14. STJ 16-11-2023 (Manuel Capelo), p. 1019/21.3T8PTL.G1.S1:
a. Montante indemnizatório: € 10.000,00;
b. Idade do lesado à data do acidente: 49 anos;
c. Lesões, tratamentos, sequelas:
i. Fratura de L1
ii. Défice de Integridade Físico psíquica – 4 pontos, compatível com atividade profissional habitual, mas implicando esforços suplementares;
iii. Repercussão permanente em atividades desportivas e de lazer: Grau 2 (numa escala de 0 a 5)
iv. Quantum doloris: grau 4 numa escala de 1 a 7.
Aqui chegados, cumpre aferir se no caso dos autos o montante arbitrado pelo Tribunal a quo se afigura adequado, tendo em conta os danos não patrimoniais, incluindo o dano biológico stricto sensu sofridos pela apelante AA, se mostra coerente com a situação concreta analisada nos presentes autos e em linha com os valores arbitrados pelos Tribunais Superiores em situações semelhantes, aliás em obediência ao comando que emana do art.º 8º, nº 3 do CC.
Parafraseando o ac. STJ 12-11-2020 (Nuno Pinto Oliveira), p. 14697/16.6T8LSB.L1.S1 trata-se de saber se tal montante indemnizatório se deve considerar adequado, “dentro da margem de discricionariedade consentida pelo art.º 496.º do Código Civil” e – acrescentamos nós - também pelo art.º 566º, nº 3 do mesmo código, “não divergindo ou, em qualquer caso, não divergindo de modo substancial dos critérios admitidos e reconhecidos pela jurisprudência”. Em sentido idêntico vd. ac. STJ de 21-01-2016 (Lopes do Rego) p. 1021/11.3TBABT.E1.S1.
Neste conspecto, cabe desde logo recordar o já sustentado relativamente à necessidade de respeitar, também quanto a esta vertente indemnizatória, o princípio da proibição da reformatio in peius. Na verdade, a questão que se coloca a este Tribunal é, tão somente, a de saber se a quantia arbitrada peca por escassa.
Para tanto importa ponderar dois fatores distintos.
Assim, e por um lado, há que considerar que os valores indicativos constantes das tabelas anexas à Portaria nº 679/2009, de 25-06 se devem ter por manifestamente desatualizados.
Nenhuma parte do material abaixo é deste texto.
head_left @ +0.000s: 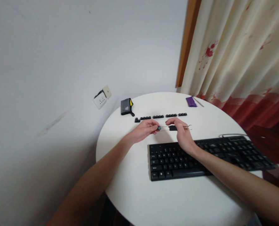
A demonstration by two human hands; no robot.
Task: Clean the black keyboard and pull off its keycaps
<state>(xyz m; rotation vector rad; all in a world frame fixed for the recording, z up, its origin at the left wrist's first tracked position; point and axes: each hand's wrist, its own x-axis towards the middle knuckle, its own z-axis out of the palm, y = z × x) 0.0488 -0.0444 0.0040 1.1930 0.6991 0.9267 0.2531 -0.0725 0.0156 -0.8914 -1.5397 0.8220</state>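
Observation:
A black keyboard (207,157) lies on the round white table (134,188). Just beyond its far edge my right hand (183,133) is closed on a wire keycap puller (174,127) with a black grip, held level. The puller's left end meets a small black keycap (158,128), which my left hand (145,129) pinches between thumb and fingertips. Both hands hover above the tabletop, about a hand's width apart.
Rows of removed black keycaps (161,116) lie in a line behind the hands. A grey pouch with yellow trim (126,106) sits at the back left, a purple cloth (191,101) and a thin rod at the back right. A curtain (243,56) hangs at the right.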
Com efeito, a publicação desta Portaria corresponde ao comando emergente do art.º 13º da Portaria n.º 377/2008, de 26-05, que estipulava que os critérios e valores de referência para cálculo de indemnizações de acidente de viação a que se reportava tal portaria deveriam ser revistos anualmente, sendo certo que tal só sucedeu uma vez, em 2009, com a publicação da Portaria nº 679/2009.
Donde, estes valores sempre teriam de ser objeto de uma correção no sentido de os majorar.
No entanto, no que e refere ao dano biológico, haverá que reconhecer que nesta sede apenas está em causa a sua vertente não patrimonial, sendo certo que o anexo IV à Portaria nº 679/2009 não distingue entre a componente patrimonial e a não patrimonial do dano biológico.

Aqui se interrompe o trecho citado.